Back in Paris at a time when the French aristocracy was experiencing a real infatuation with everything English, Jean-Baptiste opened his perfumery in the rue Vivienne, under the name “Parfumerie Victoria” as a tribute to the Queen of England.
The names of the scents he purveyed to his clientele had a decidedly English sound: “Kiss Me Quick,” “Jockey Club,” “Bouquet Victoria.” He began what was to be a brilliant career by creating rare exotic perfumes, orienting his business along a hitherto unknown path.
He explained his approach in these terms: “In founding a perfumery house, my aim was higher than simply to engage in the ordinary commerce of perfumery.
I therefore hit upon the idea that introducing a new aromatic plant would be like adding a new note to my keyboard, as it were, and that only on that condition would I be able to create new products bearing the stamp of originality.”
A perfumer of genius and a creator of trends
Among Jean-Baptiste first major innovations was his essence of Ylang-Ylang in 1860, which earned the nicknames “Fleur des Fleurs” and “Roi des Parfums,” won over the entire elegant privileged class of the period, and immediately ranked La Maison Rigaud among the great Paris perfumeries.
Another exotic flower essence was added to Jean-Baptiste creative achievements – the Kananga flower of Japan. Charmed by the mysterious legend of this flower, Jean-Baptiste made it a brand in its own right, symbolized by a Japanese girl holding a Kananga branch in her left hand. “Eau de Kananga,” created in 1869, rapidly became a great success throughout Europe and as far away as the United States of America.
International fame came rapidly, and Jean-Baptiste opened warehouses and offices around the world, as for example in New York in 1868.
After the war, Rigaud opened a factory right in the center of Neuilly-Sur-Seine, rue des Huissiers.
Nowadays, there is still a street called rue Rigaud in Neuilly, in the site of the old factory and in memory of the Mayor Deputy of the department of la Seine where he used to reside.
In United States of America, La Maison Rigaud signed a major contract with the perfumery « Fougéra » in Brooklyn which will be the first company to manufacture Rigaud perfumes and cosmetics directly in the United States.
Attentive to current events and fashion trends, his inspiration led him to create evocative fragrances dedicated to the major personalities of the time. As a tribute to France’s imperial family, he created “Impérial Bouquet,” a portrait in perfume of Emperor Napoléon III, Empress Eugénie and Prince Eugène.
Tuned to the music of his time, with the operettas of Offenbach triumphing on the Paris stage, he created a series of amusing compositions inspired by masterpieces like La Vie Parisienne, La Belle Hélène, and La Biche au Bois. He dedicated his perfume “Miranda Bouquet” to the actresses and singers of the Théâtre Vaudeville and Opéra Comique.

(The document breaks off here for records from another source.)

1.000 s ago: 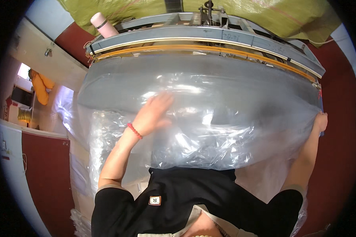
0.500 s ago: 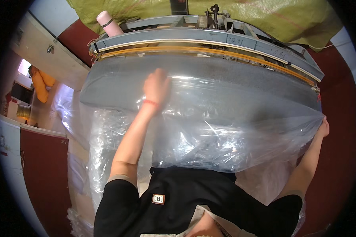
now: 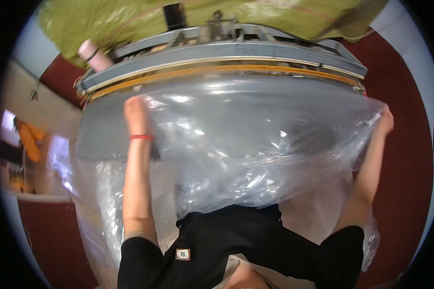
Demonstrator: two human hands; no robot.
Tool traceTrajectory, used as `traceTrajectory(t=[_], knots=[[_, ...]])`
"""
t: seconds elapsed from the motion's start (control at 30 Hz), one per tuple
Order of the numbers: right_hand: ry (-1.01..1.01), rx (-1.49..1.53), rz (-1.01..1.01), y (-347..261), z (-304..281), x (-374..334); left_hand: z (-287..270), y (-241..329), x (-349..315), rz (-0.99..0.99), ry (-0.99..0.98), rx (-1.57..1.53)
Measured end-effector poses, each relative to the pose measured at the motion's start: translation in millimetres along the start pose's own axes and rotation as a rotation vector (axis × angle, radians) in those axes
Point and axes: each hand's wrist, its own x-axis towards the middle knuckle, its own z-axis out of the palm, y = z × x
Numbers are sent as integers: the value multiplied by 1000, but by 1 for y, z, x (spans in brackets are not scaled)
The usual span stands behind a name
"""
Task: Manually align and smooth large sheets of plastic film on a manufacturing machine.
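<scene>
A wide sheet of clear plastic film (image 3: 226, 139) is stretched between my hands, over a grey work surface (image 3: 106, 125). My left hand (image 3: 136, 111), with a red band at the wrist, is closed on the film's left edge near the far side of the surface. Out past the surface's right end, my right hand (image 3: 385, 120) grips the film's right corner. The film's near part hangs in shiny folds against my black shirt (image 3: 236, 231). Fingers of both hands are partly blurred.
Along the far side runs a grey metal frame (image 3: 226, 51) with an orange strip (image 3: 255, 69) and a metal clamp-like fitting (image 3: 219, 26). A pink bottle (image 3: 95, 56) stands at its left end. More clear film (image 3: 110, 207) hangs at the near left. Green sheeting (image 3: 115, 19) lies behind.
My left hand has moved left and now holds the film's edge. My right hand has risen, lifting the film's right corner. The view has shifted, so the frame appears further left.
</scene>
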Motion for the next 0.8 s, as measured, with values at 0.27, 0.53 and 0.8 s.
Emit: traceTrajectory(t=[0.27,0.53,0.8], knots=[[-128,-9,-187,73,170,-35,-68,-95,126,240,273,267],[80,-272,-228,67,186,-33,-60,-106,150,178,135,53],[19,107,-75,43,194,-43,-117,-124,175,180,133,124]])
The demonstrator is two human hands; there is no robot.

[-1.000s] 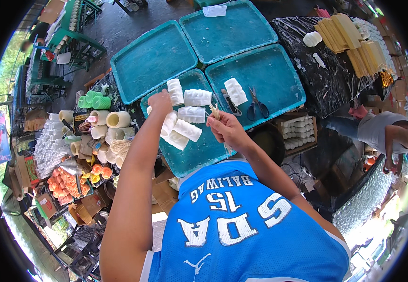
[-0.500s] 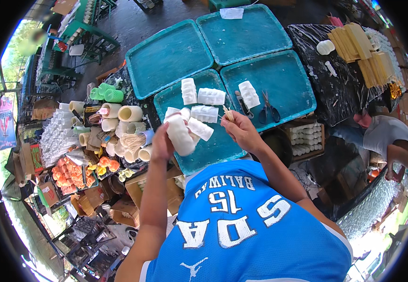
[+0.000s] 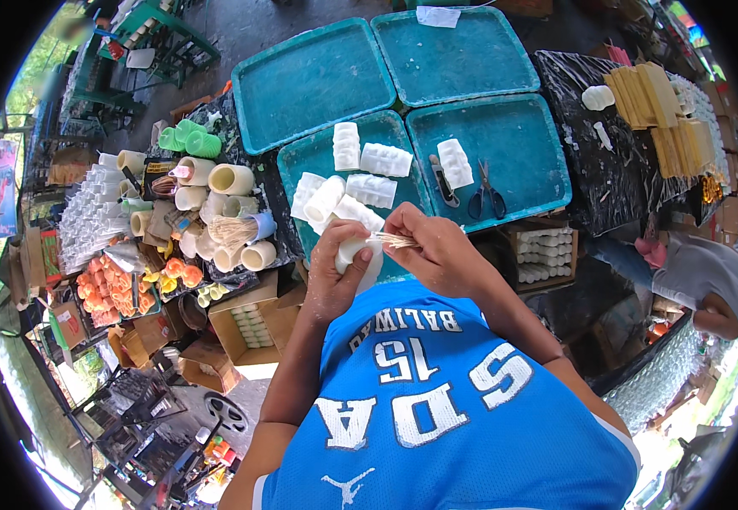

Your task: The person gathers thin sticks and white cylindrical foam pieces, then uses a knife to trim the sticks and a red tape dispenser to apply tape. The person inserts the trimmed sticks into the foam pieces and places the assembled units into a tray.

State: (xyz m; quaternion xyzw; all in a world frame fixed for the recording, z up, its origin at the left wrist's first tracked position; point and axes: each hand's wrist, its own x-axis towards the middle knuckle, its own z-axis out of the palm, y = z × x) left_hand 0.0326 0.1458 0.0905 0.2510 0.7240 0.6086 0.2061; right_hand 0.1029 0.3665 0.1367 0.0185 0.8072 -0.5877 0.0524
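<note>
Left hand point(image 3: 335, 270) grips white cylinder point(image 3: 375, 268) by near tray point(image 3: 314, 151); right hand point(image 3: 435, 245) pinches thin sticks point(image 3: 396, 240) beside it. Four teal trays point(image 3: 309, 89) adjoin, scissors point(image 3: 485, 200) in one. Black-covered table point(image 3: 577, 166) right, cream tubes point(image 3: 231, 179) left.

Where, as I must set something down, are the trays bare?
The far-left tray, inside its rim, and the far-right tray, nearer than the white paper, look bare. The near-left tray is crowded with white cylinders.

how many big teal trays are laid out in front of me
4: the far-left tray, the far-right tray, the near-left tray with several white rolls on it, and the near-right tray holding scissors.
</note>
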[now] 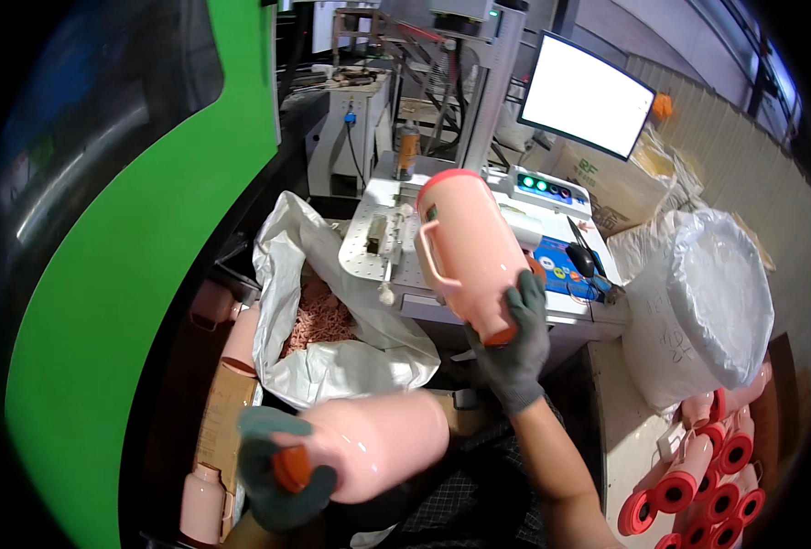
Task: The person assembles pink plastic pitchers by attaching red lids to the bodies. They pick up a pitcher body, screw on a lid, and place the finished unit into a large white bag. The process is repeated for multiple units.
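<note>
My left hand [268, 471], in a grey glove, is closed round the orange-capped neck of a pink jug [387, 444]. That jug lies tilted low over my lap, its wide end pointing right. Also gloved, my right hand [523, 343] grips another pink jug [474, 238] by its narrow lower end. This one is held upside down and leaning, with its red base up and its side handle facing left. It hangs in front of the white machine table [360, 252], which carries a perforated plate and a small metal fixture.
An open white sack [286, 366] of pink shavings stands left of the table, near a green machine panel [85, 320]. Several pink jugs with red bases [698, 457] lie at lower right, below a lined white bag [689, 311]. A monitor [589, 91] and button box [547, 188] stand behind.
</note>
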Motion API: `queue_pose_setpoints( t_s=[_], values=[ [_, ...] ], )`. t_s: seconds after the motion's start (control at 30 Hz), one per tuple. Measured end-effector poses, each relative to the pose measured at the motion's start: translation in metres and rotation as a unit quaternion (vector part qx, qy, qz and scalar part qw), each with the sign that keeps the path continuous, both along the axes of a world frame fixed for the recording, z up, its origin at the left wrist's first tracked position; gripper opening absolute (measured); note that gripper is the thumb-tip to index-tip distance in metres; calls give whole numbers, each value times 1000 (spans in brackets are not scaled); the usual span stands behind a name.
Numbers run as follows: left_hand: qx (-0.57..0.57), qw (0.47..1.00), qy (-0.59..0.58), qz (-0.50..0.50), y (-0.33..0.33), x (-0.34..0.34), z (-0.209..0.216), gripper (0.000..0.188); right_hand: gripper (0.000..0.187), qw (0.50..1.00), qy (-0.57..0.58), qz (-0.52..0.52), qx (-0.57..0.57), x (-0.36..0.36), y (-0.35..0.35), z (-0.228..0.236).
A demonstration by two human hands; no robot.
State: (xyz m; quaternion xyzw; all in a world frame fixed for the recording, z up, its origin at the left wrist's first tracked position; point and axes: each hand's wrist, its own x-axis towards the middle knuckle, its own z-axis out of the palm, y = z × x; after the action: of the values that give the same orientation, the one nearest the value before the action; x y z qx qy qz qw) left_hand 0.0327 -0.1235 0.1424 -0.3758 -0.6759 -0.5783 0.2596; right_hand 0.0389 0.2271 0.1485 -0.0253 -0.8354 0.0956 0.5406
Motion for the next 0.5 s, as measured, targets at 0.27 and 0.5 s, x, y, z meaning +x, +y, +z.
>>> queue_pose_setpoints(
  t_s=[0.27,0.5],
  values=[
    [63,989,2,-136,18,10,-64,28,66,999,1,-2,47,-88,-20,-12],
    [-126,952,-212,-181,53,-28,-99,29,96,960,-27,185,-208,13,-14,-7]
  ],
)
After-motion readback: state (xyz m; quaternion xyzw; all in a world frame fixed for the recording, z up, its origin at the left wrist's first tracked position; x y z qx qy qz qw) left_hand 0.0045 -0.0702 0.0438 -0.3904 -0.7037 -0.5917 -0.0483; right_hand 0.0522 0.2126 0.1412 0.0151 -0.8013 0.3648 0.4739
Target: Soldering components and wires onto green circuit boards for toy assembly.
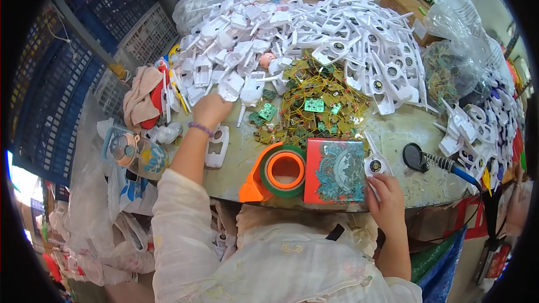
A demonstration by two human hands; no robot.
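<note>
My left hand (212, 113), with a purple bracelet at its wrist, reaches to the near edge of the white heap. Its fingers close on the rim of a white plastic shell (230, 86); the fingertips are partly hidden. My right hand (387, 197) is by the table's front edge. Its thumb and fingers grip the lower end of a white plastic shell with a round speaker (376, 165), whose narrow stem points away from me. Beside that hand lies a red box with a teal patterned top (340, 169). A loose white frame (217, 147) rests below my left hand.
White shells (247, 28) are heaped across the back, speaker shells (393, 67) at right. Green circuit boards with yellow wires (320, 101) pile up centrally. An orange tape dispenser (275, 171) stands in front. A soldering iron (463, 174) lies right; a jar (135, 154) stands left.
</note>
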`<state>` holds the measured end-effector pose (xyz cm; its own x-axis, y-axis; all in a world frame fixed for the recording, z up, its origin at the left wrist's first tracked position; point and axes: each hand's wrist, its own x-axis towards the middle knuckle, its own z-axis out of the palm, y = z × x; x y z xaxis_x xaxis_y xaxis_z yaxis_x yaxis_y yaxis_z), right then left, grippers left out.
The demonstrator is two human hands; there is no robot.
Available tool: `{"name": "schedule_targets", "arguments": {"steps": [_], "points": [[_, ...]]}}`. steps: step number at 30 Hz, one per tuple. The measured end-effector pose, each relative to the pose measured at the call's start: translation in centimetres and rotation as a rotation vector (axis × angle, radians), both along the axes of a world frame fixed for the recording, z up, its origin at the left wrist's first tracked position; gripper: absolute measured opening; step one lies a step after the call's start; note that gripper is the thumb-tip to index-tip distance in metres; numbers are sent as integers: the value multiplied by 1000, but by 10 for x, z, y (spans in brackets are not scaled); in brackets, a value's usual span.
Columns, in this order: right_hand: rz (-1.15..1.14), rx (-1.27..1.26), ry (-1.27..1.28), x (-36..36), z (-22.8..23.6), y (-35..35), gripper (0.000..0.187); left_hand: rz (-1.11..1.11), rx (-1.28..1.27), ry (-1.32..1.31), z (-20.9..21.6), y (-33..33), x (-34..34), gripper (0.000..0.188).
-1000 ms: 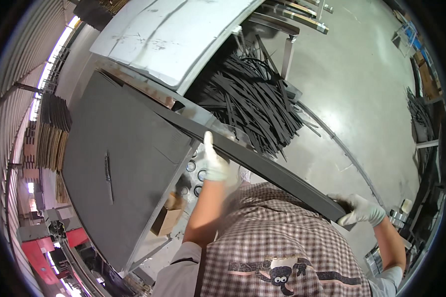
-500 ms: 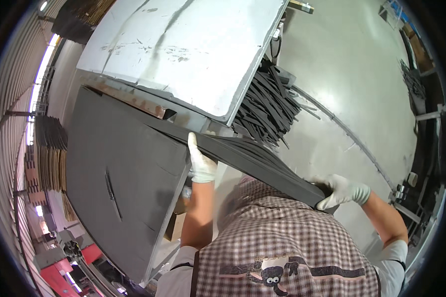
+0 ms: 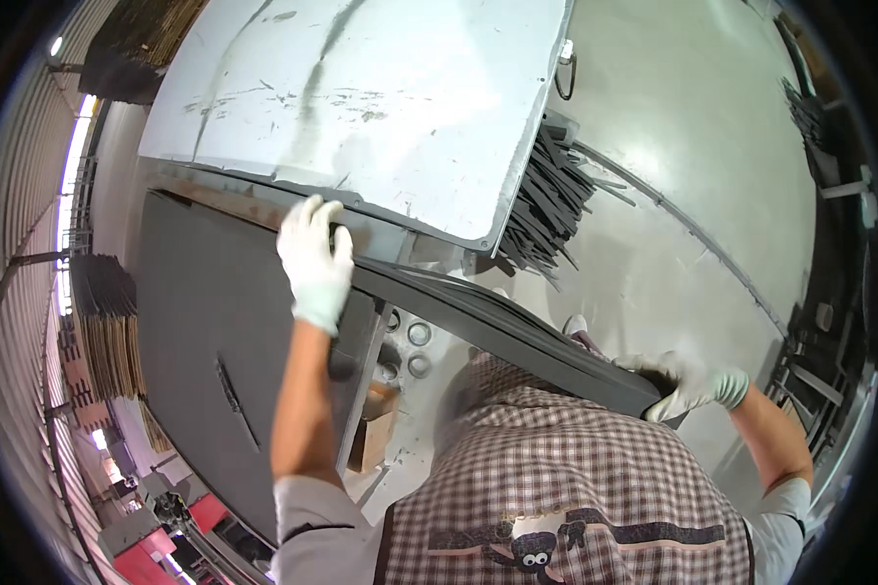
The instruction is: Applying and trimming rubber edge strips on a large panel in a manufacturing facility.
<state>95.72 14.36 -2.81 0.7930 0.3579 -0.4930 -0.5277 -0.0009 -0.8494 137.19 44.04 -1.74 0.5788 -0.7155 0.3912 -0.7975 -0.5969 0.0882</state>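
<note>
While the strip stack [image 3: 517, 327] has been carried nearer the grey lid [image 3: 380, 107], it is kept clamped by left fingers [image 3: 314, 258] and right fingers [image 3: 688, 382].

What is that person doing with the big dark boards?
A person in a checked shirt and white gloves holds a stack of long dark sheets between both hands. The left hand grips the far end, up by the edge of a grey metal machine cover. The right hand holds the near end by the person's side. A wide dark board lies on the machine bed on the left, and a pile of thin dark strips lies on the floor beyond.
</note>
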Motion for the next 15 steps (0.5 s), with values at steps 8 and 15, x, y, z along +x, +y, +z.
{"name": "schedule_targets", "arguments": {"steps": [8, 15], "points": [[-39, 29, 26, 16, 1, 15, 92, 19, 459, 124, -23, 10, 99, 9], [9, 12, -184, 109, 11, 47, 93, 133, 557, 190, -19, 19, 143, 15]]}}
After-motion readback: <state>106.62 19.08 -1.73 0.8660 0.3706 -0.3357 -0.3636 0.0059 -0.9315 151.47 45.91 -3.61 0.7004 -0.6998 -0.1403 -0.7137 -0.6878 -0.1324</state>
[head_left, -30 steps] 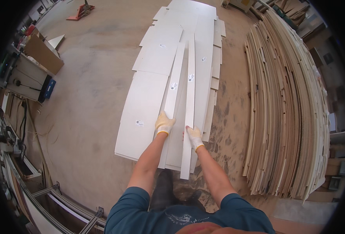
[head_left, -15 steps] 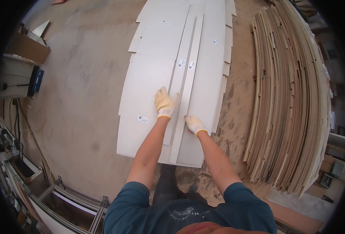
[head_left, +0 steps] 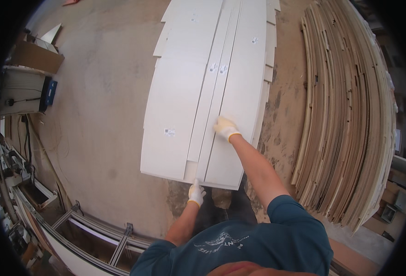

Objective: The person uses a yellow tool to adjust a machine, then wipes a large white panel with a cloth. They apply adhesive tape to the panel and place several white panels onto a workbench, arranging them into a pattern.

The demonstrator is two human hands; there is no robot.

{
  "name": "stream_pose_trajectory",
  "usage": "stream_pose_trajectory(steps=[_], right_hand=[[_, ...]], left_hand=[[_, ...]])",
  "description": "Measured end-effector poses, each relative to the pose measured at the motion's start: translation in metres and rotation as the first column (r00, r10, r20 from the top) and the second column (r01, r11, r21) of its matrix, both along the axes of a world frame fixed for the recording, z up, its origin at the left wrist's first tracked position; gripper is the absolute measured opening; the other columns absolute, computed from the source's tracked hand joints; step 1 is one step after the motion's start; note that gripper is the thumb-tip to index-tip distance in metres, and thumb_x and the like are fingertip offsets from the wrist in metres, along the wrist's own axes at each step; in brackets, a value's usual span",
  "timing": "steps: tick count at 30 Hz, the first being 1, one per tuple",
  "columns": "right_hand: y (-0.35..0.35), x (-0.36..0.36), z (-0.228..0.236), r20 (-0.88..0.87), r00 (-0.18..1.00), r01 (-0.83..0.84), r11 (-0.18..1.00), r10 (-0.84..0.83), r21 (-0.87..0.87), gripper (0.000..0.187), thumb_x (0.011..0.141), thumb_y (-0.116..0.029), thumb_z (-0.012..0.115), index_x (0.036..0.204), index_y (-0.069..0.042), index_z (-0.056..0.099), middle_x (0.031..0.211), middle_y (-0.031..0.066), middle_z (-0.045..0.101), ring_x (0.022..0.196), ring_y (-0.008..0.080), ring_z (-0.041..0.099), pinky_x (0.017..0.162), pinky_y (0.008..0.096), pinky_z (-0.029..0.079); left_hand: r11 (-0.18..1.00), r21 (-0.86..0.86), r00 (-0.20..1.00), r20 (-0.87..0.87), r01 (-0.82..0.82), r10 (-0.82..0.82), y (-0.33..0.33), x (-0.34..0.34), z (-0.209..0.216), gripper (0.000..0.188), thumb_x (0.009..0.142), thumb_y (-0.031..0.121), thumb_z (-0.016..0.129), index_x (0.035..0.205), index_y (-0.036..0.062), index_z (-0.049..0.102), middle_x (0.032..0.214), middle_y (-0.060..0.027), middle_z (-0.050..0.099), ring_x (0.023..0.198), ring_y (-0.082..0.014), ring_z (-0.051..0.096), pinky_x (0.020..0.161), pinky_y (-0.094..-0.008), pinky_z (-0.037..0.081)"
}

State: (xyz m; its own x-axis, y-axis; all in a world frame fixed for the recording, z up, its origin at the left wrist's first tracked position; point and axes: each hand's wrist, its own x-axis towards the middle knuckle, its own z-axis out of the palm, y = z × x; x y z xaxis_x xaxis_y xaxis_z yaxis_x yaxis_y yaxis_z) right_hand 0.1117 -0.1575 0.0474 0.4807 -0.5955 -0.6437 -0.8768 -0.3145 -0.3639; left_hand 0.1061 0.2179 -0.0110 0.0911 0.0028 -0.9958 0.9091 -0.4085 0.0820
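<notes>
White flat panels (head_left: 170, 101) lie stacked in front of me, some bearing small printed labels. Two narrow white strips run lengthwise side by side on top, the left strip (head_left: 203, 108) ending a little short of the right strip (head_left: 212, 124). My left hand (head_left: 196, 194), in a pale knit glove, is closed at the near end of the right strip, thumb on top and the other fingers mostly hidden. Farther up, my gloved right hand (head_left: 226, 128) rests at that strip's right edge, over the wide right panel (head_left: 244, 92). Its fingers are blurred.
A tall stack of brown-edged boards (head_left: 340, 115) stands to the right. At lower left is a metal-railed frame (head_left: 99, 234). A brown box (head_left: 37, 57) and a grey cabinet with a blue part (head_left: 51, 92) stand on the left.
My left hand has come off the panels and back to the near end. My right hand has moved farther up the strip. The two strips now lie closer together, side by side.
</notes>
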Motion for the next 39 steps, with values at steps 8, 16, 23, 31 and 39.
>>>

Rigaud, perfumer to royalty
|Following the fall of the Second Empire, the Franco-Prussian War and the siege of Paris in 1870, Jean-Baptiste re-launched his perfumery house. He became official supplier to Her Majesty the Queen of the Netherlands, then to the royal family of Greece, and finally perfumer-distiller to the Russian Imperial Court.
Diversifying his business into soap making and skin creams, he continued his expansion with the acquisition of two perfumery houses that were well known to the wealthy Paris bourgeoisie – the Parfumerie du Dr. Cazenave and Parfumerie Naquet, highly sought after for their exclusive production of oil of Macassar.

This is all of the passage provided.